Bayern, który już wcześniej zapewnił sobie mistrzostwo rozpoczął strzelanie już w 12 minucie i to właśnie za sprawą Lewego. Polak przejął piłkę wybijaną przez obrońców po dośrodkowaniu Comana i uderzeniem, które podbił jeszcze obrońca otworzył wynik spotkania. Kwadrans później było już 2:0, kiedy Mario Goetze wpadł w pole karne i podciął piłkę nad bramkarzem. Niemiec trafił jeszcze raz na początku drugiej połowy, strzałem z 16 metra po tym jak piłka trafiła do niego po rzucie rożnym.
Po trzecim golu Bawarczycy rozluźnili nieco szyki i pozwolili gościom na więcej. Skutkiem tego było kilka groźnych sytuacji jakie stworzyli sobie piłkarze Honnoveru. Dwukrotnie bliski pokonania Ulreicha, który występował w tym meczu na bramce Bayernu w miejsce Neuera, był Prib, ale rezerwowy bramkarz ekipy z Monachium popisał się świetnymi interwencjami. W 66 minucie był jednak bezradny w pojedynku z Arturem Sobiechem, który znakomicie przyjął sobie górną piłkę z obrońcą na plecach i pewnym strzałem umieścił piłkę w siatce. Było to siódme trafienie w tym sezonie napastnika Hannoveru, który dostał powołanie do szerokiej kadry na Euro od Adama Nawałki. Do ostatniego gwizdka wynik się już nie zmienił, mimo kilku dobrych okazji dla Bayernu, między innymi po dwójkowych akcjach Ribery'ego z Lewandowskim.
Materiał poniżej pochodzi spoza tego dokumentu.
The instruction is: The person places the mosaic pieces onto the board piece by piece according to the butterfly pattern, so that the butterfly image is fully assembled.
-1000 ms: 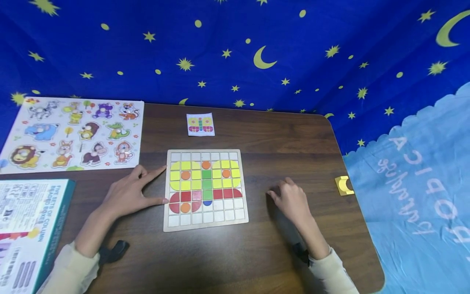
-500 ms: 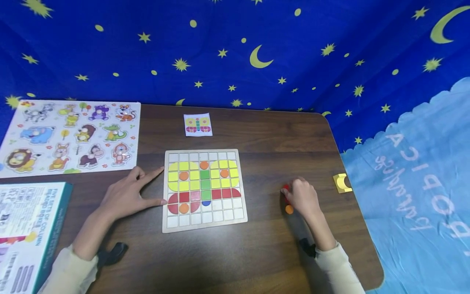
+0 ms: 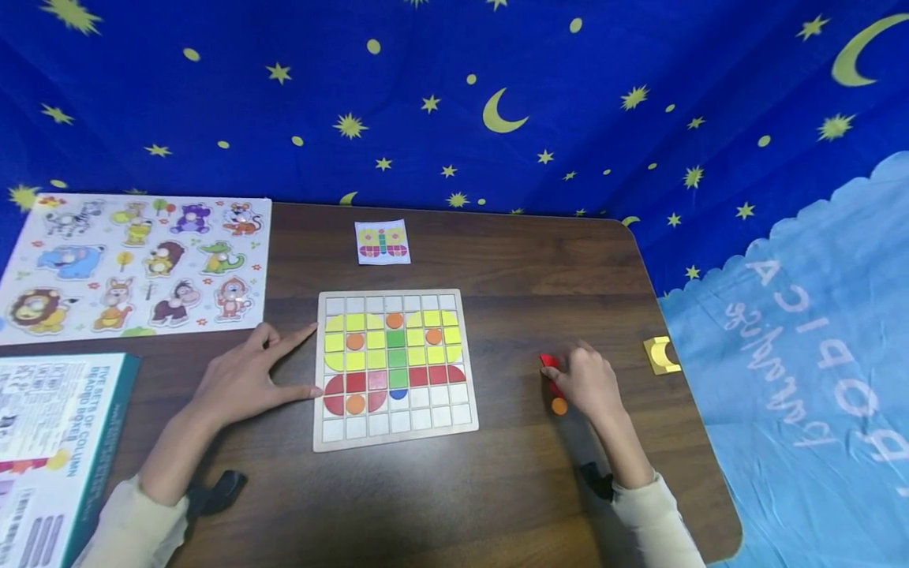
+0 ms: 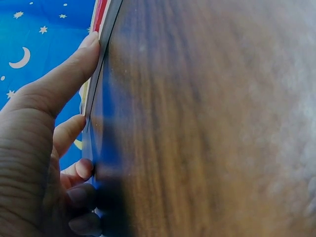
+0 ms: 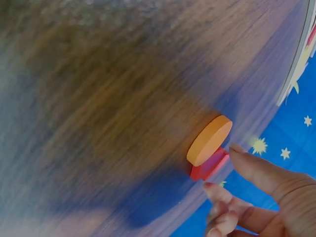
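A wooden grid board (image 3: 334, 440) lies mid-table, bearing yellow, red, green, orange and blue tiles in a butterfly shape. My left hand (image 3: 245, 380) rests at the board's left side, its straight index finger and thumb touching the edge. My right hand (image 3: 591, 382) is on the table to the right of the board. Its thumb and index finger pinch a small red tile (image 3: 548, 360), partly hidden by the hand. Red also shows below the thumb; I cannot tell whether it is a separate piece. An orange disc (image 5: 210, 140) lies next to the red piece.
A butterfly picture card (image 3: 383, 242) lies behind the board. An animal puzzle board (image 3: 142, 260) and a box (image 3: 64, 442) occupy the left side. A yellow holder (image 3: 662, 355) sits at the right table edge. A starry blue curtain (image 3: 426, 102) hangs behind.
My right hand has moved right to the red and orange pieces, which were hidden from the head view a second ago. The red tile has shifted slightly left. My left hand stays at the board.
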`<move>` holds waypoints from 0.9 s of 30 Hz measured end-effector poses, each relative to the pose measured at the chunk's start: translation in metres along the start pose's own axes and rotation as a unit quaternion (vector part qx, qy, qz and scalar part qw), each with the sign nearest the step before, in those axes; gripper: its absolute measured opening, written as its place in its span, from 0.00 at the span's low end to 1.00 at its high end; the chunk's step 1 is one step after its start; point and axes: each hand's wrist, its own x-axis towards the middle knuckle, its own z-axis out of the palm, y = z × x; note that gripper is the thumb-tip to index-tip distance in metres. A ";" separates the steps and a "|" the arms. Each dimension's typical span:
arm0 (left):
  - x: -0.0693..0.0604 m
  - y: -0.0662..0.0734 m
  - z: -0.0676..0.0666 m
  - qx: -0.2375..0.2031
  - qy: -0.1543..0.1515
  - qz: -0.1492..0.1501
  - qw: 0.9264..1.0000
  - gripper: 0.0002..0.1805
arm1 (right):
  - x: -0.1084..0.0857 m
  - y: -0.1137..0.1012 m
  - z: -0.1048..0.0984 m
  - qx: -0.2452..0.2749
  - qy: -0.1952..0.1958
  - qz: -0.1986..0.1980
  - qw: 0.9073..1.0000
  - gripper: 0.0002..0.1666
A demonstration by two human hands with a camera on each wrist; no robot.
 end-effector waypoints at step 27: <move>-0.001 0.000 0.001 -0.004 -0.006 0.000 1.000 0.55 | 0.013 -0.013 0.006 -0.010 0.025 0.006 1.000 0.28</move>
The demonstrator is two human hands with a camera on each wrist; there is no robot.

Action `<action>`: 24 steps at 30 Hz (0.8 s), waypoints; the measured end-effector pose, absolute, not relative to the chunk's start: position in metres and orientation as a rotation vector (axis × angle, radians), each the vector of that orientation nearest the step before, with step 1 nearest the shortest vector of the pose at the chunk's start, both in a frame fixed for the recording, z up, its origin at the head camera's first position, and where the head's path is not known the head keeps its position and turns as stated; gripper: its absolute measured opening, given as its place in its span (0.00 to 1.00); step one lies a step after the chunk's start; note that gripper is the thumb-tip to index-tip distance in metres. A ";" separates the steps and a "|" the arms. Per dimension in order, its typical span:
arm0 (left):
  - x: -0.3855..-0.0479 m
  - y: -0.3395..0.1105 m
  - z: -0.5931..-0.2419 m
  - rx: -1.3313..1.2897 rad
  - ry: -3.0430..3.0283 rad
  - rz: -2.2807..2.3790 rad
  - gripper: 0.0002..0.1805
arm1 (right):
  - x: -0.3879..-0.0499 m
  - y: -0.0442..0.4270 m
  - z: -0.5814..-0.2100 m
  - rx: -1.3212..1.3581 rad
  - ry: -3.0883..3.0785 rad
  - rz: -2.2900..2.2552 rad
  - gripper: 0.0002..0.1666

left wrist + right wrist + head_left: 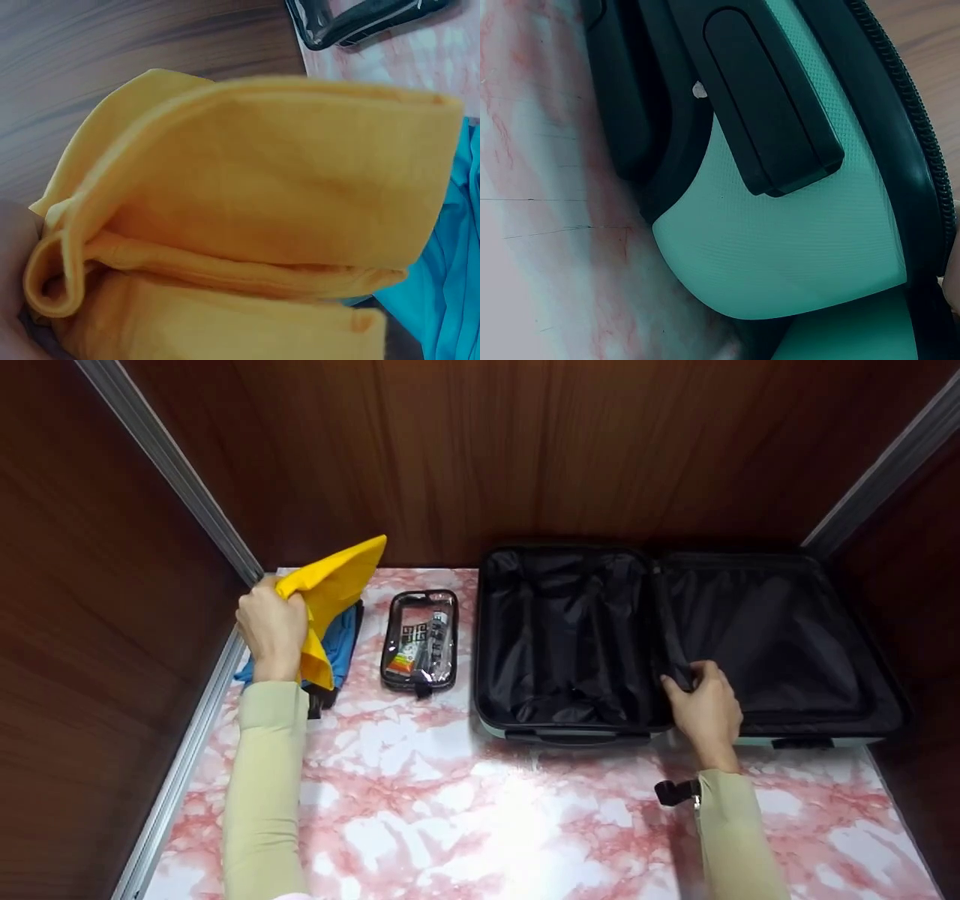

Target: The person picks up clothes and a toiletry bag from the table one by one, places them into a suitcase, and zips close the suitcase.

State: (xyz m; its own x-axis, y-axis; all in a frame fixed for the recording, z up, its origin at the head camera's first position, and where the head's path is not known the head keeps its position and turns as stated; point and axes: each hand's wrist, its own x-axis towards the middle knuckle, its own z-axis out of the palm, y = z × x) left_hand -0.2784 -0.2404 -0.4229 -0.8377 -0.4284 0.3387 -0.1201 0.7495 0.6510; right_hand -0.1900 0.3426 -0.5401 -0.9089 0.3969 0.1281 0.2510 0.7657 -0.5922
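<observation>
My left hand (272,622) grips a folded yellow cloth (330,585) at the left, holding it above a blue garment (341,641). In the left wrist view the yellow cloth (277,180) fills the middle, with blue fabric (454,255) beyond it. My right hand (705,705) pinches black fabric near the hinge of an open suitcase (562,637). The right wrist view shows the suitcase's mint-green shell (780,247) and black handle; only a sliver of the hand appears at the right edge.
Between the blue garment and the suitcase lies a clear zip pouch (420,641) with tubes inside. Brown wood panels (450,457) rise behind and at both sides of the marbled surface (450,825).
</observation>
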 end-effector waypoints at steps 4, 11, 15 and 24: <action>-0.278 -0.237 -0.422 0.405 -2.467 -0.870 0.17 | -0.191 0.343 -0.540 -0.506 -2.713 0.855 0.37; -0.279 -0.230 -0.421 0.358 -2.438 -0.877 0.16 | -0.190 0.343 -0.538 -0.513 -2.718 0.855 0.37; -0.279 -0.228 -0.419 0.338 -2.419 -0.901 0.17 | -0.190 0.343 -0.539 -0.521 -2.721 0.863 0.37; -0.280 -0.220 -0.415 0.348 -2.430 -0.949 0.18 | -0.191 0.344 -0.539 -0.519 -2.723 0.877 0.37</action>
State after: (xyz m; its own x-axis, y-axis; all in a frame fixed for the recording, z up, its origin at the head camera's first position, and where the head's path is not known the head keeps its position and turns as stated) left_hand -0.2804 -0.2197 -0.4150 -0.8400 -0.4047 0.3614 -0.0528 0.7239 0.6879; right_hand -0.1905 0.3437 -0.5389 -0.9100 0.3995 0.1109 0.2596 0.7577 -0.5988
30 goli zdobytych przez kapitana reprezentacji Polski w tym sezonie, to nie tylko najlepszy wynik w historii jeżeli chodzi o zagranicznych zawodników Bundesligi, ale jest to też czwarty ex aequo najlepszy dorobek w ogóle jeżeli chodzi niemieckie rozgrywki. Więcej bramek strzelili tylko Lothar Emmerich – 31, Dieter Mueller – 34, Gerd Mueller – 40, a tyle co Lewandowski zdobyli Uwe Seeler i Jupp Heynckes. Swoimi bramkami Polak walnie przyczynił się do zdobycia przez Bayern 26 w ogóle i 4 z rzędu tytułu mistrza Niemiec, sam zaś po raz drugi wywalczył tytuł króla strzelców.
Drużyna Hannoveru jeszcze przed tą kolejką była pewna spadku do 2 Bundesligi. Jej los, po przegranej w ostatnim meczu 1:3 z Wolfsburgiem, podzielił także VfB Stuttgart, którego bramki broni Przemysław Tytoń.